Norrbotten Wing (), also F 21 Luleå, or simply F 21, is a Swedish Air Force wing with the main base located in Luleå Airport in northern Sweden.  It is one of the three remaining wings in Sweden and currently has two squadrons of multirole aircraft. F 21 in the north and F 17 in the south are the two wings remaining to have operational squadrons. F 7 is a school where pilots begin their training in the JAS 39 Gripen. Once completed the pilot's training is moved out to the two operational wings where they acquire their final training.

History
Parts of the Swedish helicopter forces are today stationed at F 21 with MEDEVAC in subarctic climate as its main task. The wing uses the coat of arms of Luleå as the emblem. F 21 currently operates two HKP 10B in Afghanistan.
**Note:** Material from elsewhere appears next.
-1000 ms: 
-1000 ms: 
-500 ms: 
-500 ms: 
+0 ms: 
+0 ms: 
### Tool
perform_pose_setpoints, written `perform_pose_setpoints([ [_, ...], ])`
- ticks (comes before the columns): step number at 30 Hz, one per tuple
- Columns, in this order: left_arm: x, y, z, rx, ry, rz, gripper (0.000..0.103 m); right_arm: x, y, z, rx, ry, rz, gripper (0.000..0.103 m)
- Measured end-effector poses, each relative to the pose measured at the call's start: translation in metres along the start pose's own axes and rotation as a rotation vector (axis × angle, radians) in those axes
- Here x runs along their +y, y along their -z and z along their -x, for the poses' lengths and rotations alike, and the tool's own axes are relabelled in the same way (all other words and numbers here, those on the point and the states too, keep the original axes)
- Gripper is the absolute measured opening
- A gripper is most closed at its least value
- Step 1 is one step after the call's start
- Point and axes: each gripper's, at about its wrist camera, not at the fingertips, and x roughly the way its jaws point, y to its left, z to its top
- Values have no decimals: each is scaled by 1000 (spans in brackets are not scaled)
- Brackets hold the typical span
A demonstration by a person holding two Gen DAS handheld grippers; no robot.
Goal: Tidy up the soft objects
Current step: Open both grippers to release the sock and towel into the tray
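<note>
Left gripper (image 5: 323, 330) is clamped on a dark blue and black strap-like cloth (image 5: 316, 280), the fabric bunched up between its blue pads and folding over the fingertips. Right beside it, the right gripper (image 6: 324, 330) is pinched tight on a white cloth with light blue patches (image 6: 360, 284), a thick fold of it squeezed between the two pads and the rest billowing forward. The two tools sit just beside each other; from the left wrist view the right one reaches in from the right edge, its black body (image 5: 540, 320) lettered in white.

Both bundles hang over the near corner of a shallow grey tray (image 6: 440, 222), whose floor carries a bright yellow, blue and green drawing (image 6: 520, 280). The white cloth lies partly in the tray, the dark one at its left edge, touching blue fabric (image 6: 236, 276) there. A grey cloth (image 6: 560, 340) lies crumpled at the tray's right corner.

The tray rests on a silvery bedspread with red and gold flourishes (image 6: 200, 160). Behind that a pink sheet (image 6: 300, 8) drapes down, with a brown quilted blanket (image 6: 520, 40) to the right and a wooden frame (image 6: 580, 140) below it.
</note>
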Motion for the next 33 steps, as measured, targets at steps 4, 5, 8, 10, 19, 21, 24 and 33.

F 21 figures in the crime novel The Red Wolf by Liza Marklund.

Current fleet:
 JAS 39 Gripen
 NHIndustries NH90 (HKP 14)

Heraldry and traditions

Coat of arms
The unit's first coat of arms, used by the Royal Norrbotten Air Base Corps was used from 1941 to 1963. Blazon: "Azure, powdered with estoiles or, the provincial badge of Västerbotten, a reindeer courant argent, armed and langued gules". The unit's second coat of arms, used by Norrbotten Wing, was used from 1963 to 1994. Blazon: "Argent, the town badge of Luleå, two keys azure in saltire, sinister inverted." The current coat of arms has been used since 1994. Blazon: "Argent, the town badge of Luleå, two keys azure in saltire, sinister inverted, a chief azure charged with a winged two-bladed propeller or".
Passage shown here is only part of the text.